> [Exercise requirements]:
Every entry here needs to be repeated exactly.

Supplied material below:

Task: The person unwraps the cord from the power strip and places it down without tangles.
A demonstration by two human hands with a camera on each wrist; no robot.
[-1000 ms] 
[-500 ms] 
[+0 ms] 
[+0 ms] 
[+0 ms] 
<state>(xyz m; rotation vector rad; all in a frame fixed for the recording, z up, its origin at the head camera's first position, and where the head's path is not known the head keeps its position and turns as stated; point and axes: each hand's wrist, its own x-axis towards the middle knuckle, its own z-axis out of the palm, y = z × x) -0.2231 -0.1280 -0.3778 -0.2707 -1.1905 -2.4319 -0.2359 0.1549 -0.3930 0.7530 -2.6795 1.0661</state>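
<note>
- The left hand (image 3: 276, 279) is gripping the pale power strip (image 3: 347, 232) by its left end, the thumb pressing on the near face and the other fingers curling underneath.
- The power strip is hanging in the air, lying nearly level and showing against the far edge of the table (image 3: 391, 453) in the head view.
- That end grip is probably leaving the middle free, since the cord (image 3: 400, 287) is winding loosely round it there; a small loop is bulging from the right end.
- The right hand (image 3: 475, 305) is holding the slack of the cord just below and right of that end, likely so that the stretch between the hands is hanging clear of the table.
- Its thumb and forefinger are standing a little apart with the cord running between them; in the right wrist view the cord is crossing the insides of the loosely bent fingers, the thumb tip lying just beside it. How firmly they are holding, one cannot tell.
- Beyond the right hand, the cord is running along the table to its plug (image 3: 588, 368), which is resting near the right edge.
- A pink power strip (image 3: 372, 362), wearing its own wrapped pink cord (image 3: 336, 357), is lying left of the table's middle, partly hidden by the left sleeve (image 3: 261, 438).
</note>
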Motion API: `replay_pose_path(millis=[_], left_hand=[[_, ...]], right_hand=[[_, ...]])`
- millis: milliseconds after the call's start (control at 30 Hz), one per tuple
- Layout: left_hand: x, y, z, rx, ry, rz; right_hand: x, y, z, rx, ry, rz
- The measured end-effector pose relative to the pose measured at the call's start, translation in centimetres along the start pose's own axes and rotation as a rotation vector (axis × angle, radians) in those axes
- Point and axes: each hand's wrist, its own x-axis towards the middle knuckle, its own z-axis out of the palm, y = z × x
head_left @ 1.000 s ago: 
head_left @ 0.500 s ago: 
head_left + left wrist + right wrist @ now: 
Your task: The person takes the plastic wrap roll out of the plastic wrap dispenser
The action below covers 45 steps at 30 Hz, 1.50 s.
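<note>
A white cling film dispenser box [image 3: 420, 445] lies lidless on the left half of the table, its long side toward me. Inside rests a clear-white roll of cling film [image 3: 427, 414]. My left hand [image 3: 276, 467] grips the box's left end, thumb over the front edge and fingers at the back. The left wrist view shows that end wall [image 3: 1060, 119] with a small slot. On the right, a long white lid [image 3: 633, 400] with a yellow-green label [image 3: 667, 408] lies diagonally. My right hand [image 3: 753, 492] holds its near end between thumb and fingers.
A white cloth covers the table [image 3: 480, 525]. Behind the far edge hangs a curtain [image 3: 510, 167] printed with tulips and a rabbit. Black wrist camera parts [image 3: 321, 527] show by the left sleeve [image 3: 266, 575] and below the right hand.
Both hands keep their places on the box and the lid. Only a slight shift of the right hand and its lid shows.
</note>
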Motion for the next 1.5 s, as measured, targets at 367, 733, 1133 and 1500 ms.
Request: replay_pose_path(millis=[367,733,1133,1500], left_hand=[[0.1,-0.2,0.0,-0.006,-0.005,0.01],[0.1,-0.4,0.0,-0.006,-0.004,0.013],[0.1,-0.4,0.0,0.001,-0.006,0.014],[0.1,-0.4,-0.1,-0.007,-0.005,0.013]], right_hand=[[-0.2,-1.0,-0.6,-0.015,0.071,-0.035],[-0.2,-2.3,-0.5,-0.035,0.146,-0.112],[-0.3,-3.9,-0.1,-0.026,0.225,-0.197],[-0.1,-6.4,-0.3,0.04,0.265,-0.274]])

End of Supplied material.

> [Response to this task]:
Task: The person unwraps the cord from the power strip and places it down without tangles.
A demonstration by two human hands with a camera on each wrist; no robot.
[-1000 ms] 
[-500 ms] 
[+0 ms] 
[+0 ms] 
[+0 ms] 
<state>(xyz m; rotation vector rad; all in a frame fixed for the recording, z up, its origin at the head camera's first position, and where the head's path is not known the head keeps its position and turns as stated; point and axes: each hand's wrist, its own x-axis towards the middle knuckle, its own z-axis out of the palm, y = z × x) -0.2231 -0.1280 -0.3778 -0.2707 -1.1905 -2.4319 -0.2359 0.1549 -0.3930 0.7530 -2.6795 1.0661</state>
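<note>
- The left hand (image 3: 276, 279) is gripping the pale power strip (image 3: 347, 232) by its left end, the thumb pressing on the near face and the other fingers curling underneath.
- The power strip is hanging in the air, lying nearly level and showing against the far edge of the table (image 3: 391, 453) in the head view.
- That end grip is probably leaving the middle free, since the cord (image 3: 400, 287) is winding loosely round it there; a small loop is bulging from the right end.
- The right hand (image 3: 475, 305) is holding the slack of the cord just below and right of that end, likely so that the stretch between the hands is hanging clear of the table.
- Its thumb and forefinger are standing a little apart with the cord running between them; in the right wrist view the cord is crossing the insides of the loosely bent fingers, the thumb tip lying just beside it. How firmly they are holding, one cannot tell.
- Beyond the right hand, the cord is running along the table to its plug (image 3: 588, 368), which is resting near the right edge.
- A pink power strip (image 3: 372, 362), wearing its own wrapped pink cord (image 3: 336, 357), is lying left of the table's middle, partly hidden by the left sleeve (image 3: 261, 438).
</note>
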Motion API: `replay_pose_path(millis=[_], left_hand=[[_, ...]], right_hand=[[_, ...]])`
- millis: milliseconds after the call's start (control at 30 Hz), one per tuple
- Layout: left_hand: x, y, z, rx, ry, rz; right_hand: x, y, z, rx, ry, rz
- The measured end-effector pose relative to the pose measured at the call's start, translation in centimetres along the start pose's own axes and rotation as a rotation vector (axis × angle, radians) in those axes
- Point and axes: each hand's wrist, its own x-axis towards the middle knuckle, its own z-axis out of the palm, y = z × x
head_left @ 1.000 s ago: 
head_left @ 0.500 s ago: 
head_left + left wrist + right wrist @ now: 
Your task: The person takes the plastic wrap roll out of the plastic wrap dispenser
The action below covers 45 steps at 30 Hz, 1.50 s.
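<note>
A white cling film dispenser box [image 3: 420, 445] lies lidless on the left half of the table, its long side toward me. Inside rests a clear-white roll of cling film [image 3: 427, 414]. My left hand [image 3: 276, 467] grips the box's left end, thumb over the front edge and fingers at the back. The left wrist view shows that end wall [image 3: 1060, 119] with a small slot. On the right, a long white lid [image 3: 633, 400] with a yellow-green label [image 3: 667, 408] lies diagonally. My right hand [image 3: 753, 492] holds its near end between thumb and fingers.
A white cloth covers the table [image 3: 480, 525]. Behind the far edge hangs a curtain [image 3: 510, 167] printed with tulips and a rabbit. Black wrist camera parts [image 3: 321, 527] show by the left sleeve [image 3: 266, 575] and below the right hand.
Both hands keep their places on the box and the lid. Only a slight shift of the right hand and its lid shows.
</note>
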Motion for the next 1.5 s, as measured, targets at 367, 733, 1133 and 1500 ms.
Request: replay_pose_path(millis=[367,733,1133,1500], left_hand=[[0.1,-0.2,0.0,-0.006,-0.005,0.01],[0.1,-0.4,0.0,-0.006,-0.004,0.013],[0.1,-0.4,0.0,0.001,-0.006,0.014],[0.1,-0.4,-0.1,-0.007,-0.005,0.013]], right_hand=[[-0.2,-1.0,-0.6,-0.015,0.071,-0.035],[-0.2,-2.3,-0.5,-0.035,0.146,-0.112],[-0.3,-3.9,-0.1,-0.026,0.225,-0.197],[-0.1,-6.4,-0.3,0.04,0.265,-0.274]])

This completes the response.